TASK TO CARRY OUT:
For the records that follow, please set down exactly the lines between the one holding "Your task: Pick" and the one holding "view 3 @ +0", inclusive, and only those.
*** Opening of DATA TO EXAMINE ***
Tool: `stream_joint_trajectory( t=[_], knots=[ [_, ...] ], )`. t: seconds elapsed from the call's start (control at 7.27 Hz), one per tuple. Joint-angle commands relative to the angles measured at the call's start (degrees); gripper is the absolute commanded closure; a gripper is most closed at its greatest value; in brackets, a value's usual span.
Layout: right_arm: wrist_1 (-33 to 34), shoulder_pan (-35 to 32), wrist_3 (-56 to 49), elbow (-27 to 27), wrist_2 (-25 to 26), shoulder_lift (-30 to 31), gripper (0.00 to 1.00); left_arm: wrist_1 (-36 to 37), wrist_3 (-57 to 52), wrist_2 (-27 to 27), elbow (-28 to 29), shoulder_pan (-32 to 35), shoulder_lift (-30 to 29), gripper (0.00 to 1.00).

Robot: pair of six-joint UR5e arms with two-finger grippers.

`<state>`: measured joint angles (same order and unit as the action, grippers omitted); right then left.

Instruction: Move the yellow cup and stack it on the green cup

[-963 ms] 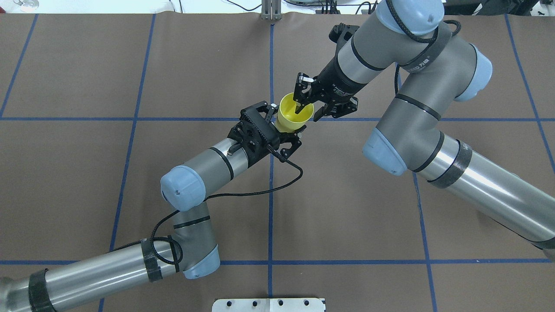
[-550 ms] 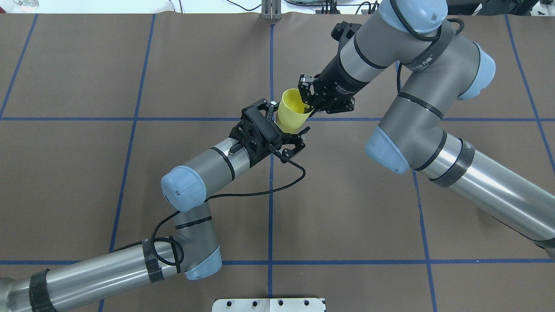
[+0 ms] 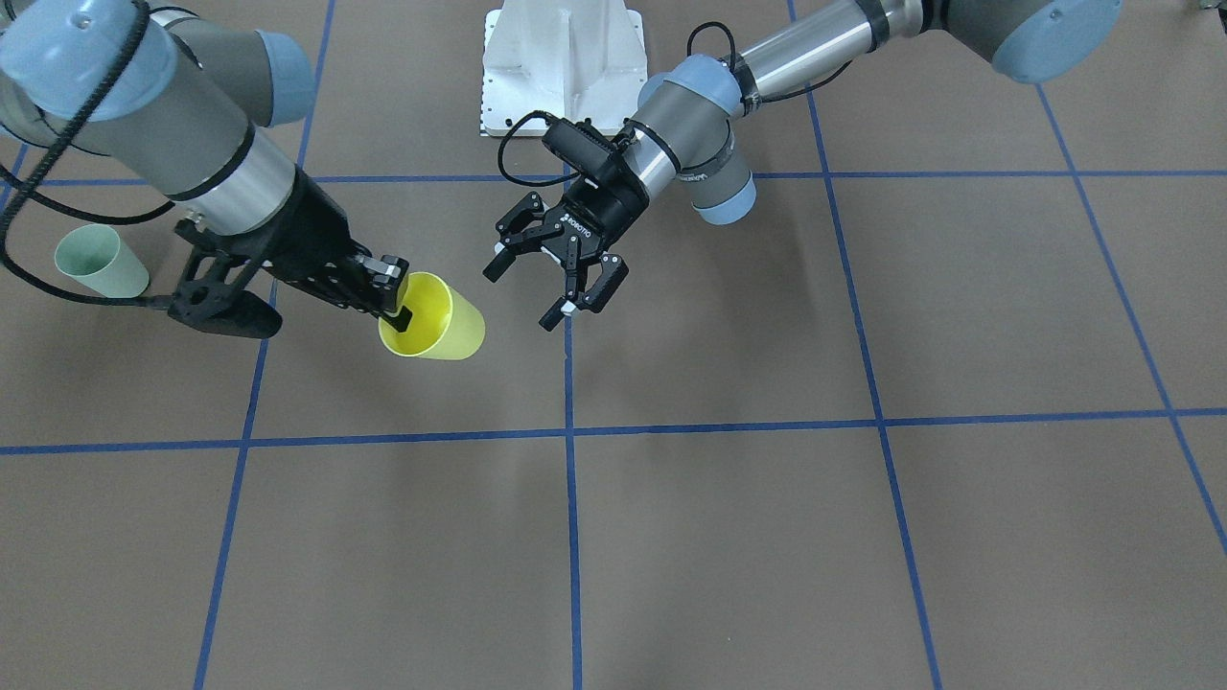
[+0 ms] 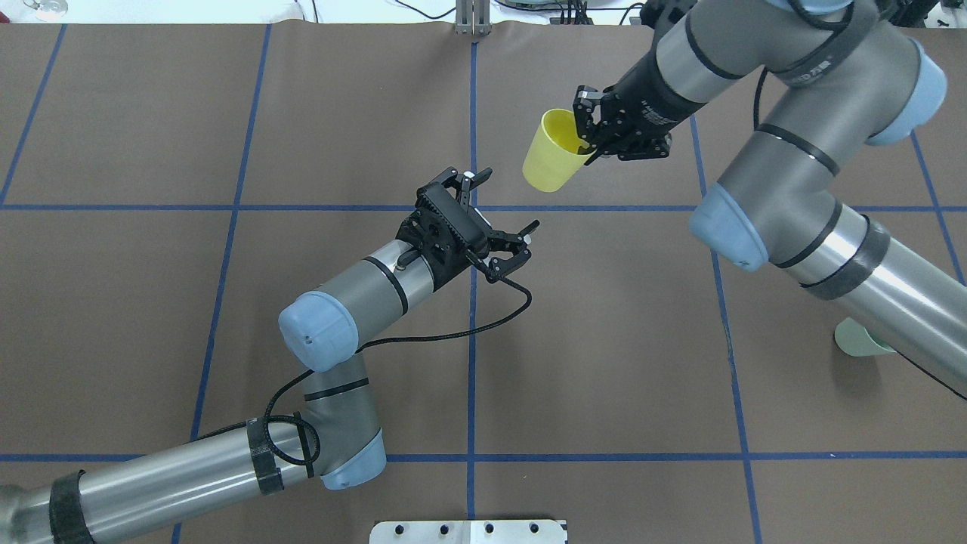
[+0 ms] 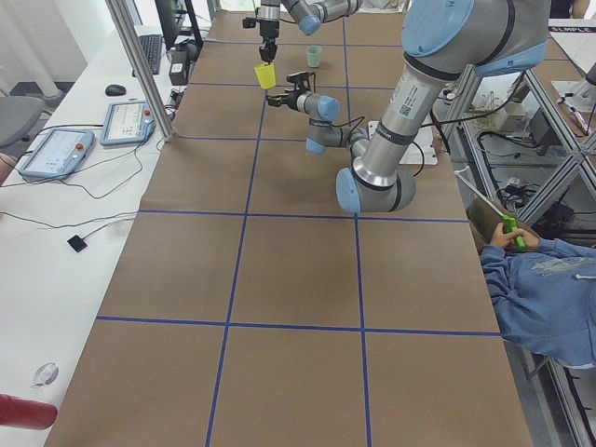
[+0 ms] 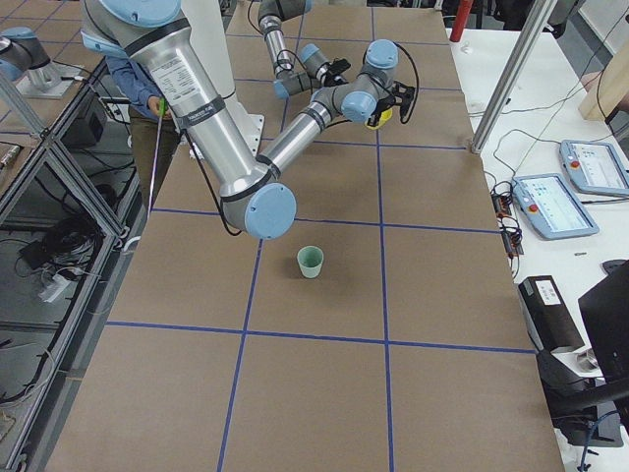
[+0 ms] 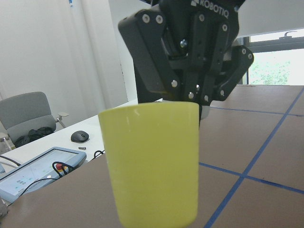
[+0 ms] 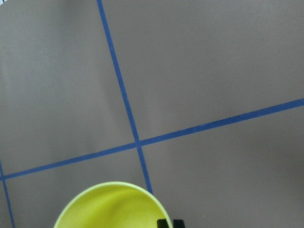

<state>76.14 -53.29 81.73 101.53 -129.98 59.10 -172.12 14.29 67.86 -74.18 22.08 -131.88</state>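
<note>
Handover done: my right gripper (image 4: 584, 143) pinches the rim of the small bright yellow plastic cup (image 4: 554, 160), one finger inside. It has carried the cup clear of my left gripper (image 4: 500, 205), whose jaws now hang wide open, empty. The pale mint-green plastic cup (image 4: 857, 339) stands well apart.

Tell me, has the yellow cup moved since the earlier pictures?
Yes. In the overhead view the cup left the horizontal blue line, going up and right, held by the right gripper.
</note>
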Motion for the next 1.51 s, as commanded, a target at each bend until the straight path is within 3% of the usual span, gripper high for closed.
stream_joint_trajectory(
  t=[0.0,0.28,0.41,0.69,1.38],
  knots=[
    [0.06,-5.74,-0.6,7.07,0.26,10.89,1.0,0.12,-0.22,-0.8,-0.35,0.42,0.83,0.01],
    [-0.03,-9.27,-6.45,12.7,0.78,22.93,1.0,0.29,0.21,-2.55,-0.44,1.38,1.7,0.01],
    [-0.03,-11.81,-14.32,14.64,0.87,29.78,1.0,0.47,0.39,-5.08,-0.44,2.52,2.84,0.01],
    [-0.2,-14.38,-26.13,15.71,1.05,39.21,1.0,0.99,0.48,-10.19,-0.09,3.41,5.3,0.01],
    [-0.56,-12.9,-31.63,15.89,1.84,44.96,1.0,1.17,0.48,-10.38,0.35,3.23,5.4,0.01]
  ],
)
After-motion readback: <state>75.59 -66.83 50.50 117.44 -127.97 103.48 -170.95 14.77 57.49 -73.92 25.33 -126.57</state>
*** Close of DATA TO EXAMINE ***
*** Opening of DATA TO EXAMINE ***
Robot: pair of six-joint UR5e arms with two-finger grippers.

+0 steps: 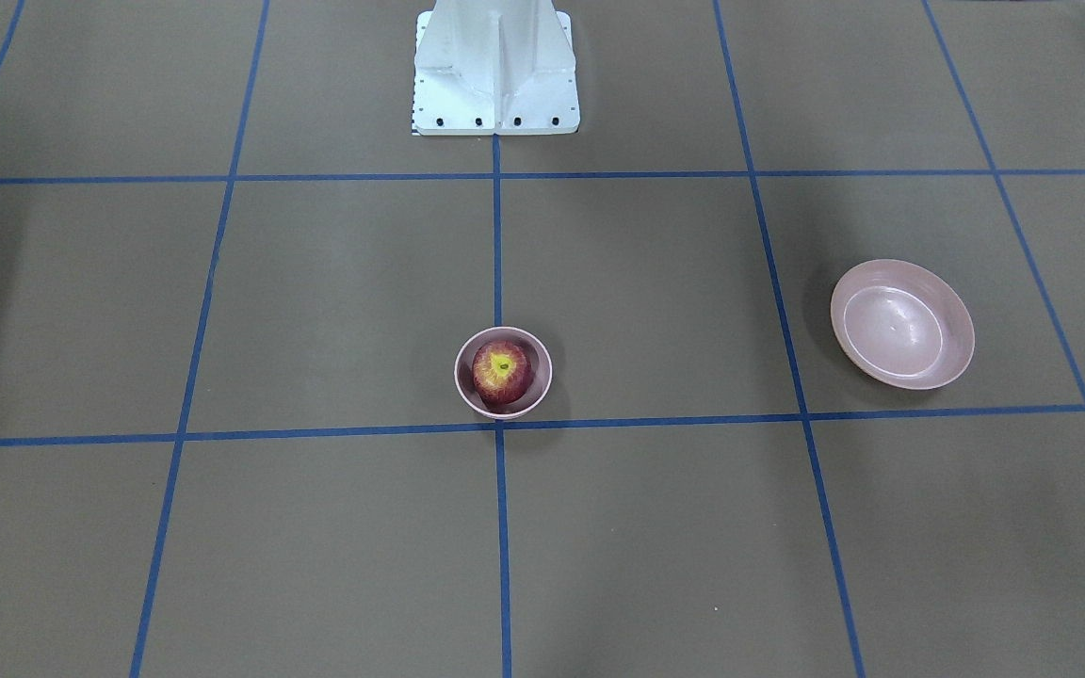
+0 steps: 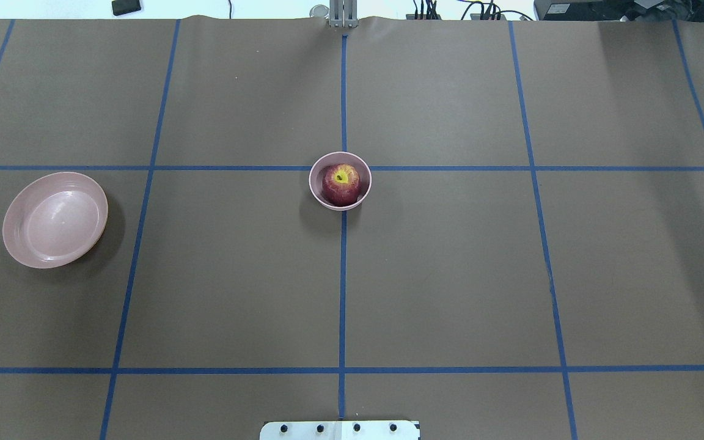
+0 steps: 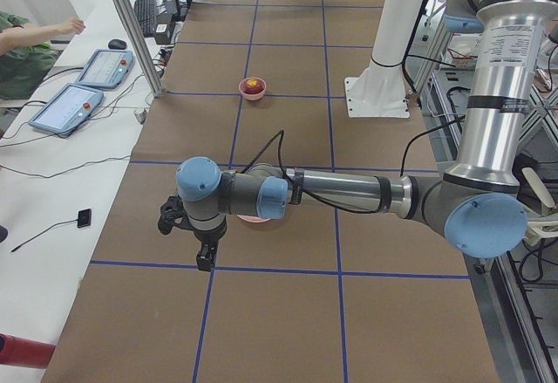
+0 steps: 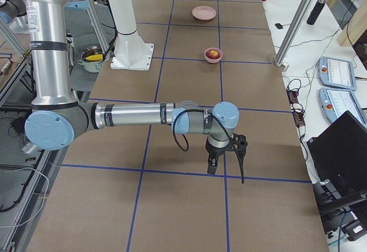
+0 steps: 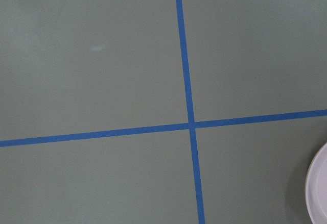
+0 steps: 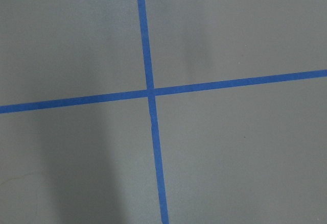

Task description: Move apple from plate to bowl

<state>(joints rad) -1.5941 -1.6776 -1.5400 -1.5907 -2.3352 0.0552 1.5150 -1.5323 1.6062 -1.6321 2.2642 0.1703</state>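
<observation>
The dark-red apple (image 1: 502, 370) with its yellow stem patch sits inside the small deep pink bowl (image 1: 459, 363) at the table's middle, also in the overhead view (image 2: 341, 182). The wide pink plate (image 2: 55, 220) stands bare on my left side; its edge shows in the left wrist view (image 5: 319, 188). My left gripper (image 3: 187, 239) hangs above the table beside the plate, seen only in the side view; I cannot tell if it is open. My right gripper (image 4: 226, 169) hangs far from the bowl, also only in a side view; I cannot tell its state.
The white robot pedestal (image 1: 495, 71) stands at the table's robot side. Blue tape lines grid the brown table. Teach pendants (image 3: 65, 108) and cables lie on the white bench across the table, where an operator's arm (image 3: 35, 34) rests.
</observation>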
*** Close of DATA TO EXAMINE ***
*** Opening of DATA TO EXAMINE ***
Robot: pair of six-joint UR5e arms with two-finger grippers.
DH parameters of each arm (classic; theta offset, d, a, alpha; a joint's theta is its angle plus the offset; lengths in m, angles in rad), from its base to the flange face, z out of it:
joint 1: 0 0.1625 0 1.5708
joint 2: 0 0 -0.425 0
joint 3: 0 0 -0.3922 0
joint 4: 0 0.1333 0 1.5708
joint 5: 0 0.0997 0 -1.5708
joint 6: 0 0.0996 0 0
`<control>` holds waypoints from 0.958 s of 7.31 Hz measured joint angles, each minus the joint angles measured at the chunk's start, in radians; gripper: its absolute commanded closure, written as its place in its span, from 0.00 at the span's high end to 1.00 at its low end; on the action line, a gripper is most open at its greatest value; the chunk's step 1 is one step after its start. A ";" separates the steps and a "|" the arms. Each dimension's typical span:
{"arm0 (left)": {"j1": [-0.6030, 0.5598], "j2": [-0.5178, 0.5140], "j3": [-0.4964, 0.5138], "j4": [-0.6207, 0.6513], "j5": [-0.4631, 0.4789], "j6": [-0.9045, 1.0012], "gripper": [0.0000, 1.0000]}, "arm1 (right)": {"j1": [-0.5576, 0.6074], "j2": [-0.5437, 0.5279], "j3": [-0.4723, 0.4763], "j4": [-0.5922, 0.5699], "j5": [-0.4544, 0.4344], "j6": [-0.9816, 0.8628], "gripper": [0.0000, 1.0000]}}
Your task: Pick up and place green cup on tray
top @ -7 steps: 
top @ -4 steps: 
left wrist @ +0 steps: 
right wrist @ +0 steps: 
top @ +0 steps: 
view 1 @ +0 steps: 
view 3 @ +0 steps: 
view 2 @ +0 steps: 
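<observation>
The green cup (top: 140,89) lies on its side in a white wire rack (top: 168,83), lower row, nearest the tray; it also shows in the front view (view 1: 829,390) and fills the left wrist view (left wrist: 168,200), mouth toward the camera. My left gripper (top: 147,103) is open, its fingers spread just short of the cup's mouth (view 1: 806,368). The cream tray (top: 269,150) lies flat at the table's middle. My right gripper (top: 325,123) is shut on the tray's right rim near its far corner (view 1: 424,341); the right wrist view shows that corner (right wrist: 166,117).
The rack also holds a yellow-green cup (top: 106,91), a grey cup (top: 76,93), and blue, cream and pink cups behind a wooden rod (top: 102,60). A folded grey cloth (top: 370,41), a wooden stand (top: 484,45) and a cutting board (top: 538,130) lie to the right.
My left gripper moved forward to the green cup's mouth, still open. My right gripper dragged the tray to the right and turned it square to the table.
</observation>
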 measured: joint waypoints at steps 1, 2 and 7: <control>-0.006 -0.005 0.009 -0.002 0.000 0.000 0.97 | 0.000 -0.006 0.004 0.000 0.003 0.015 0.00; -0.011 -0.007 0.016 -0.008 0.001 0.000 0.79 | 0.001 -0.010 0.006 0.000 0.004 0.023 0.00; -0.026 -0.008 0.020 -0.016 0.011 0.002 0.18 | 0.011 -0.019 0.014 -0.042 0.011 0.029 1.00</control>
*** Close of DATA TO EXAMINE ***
RESULT OF THIS EXERCISE:
Your task: Pick up and place green cup on tray
top @ -7 steps: 
top @ -4 steps: 
left wrist @ +0 steps: 
right wrist @ +0 steps: 
top @ +0 steps: 
view 1 @ +0 steps: 
view 3 @ +0 steps: 

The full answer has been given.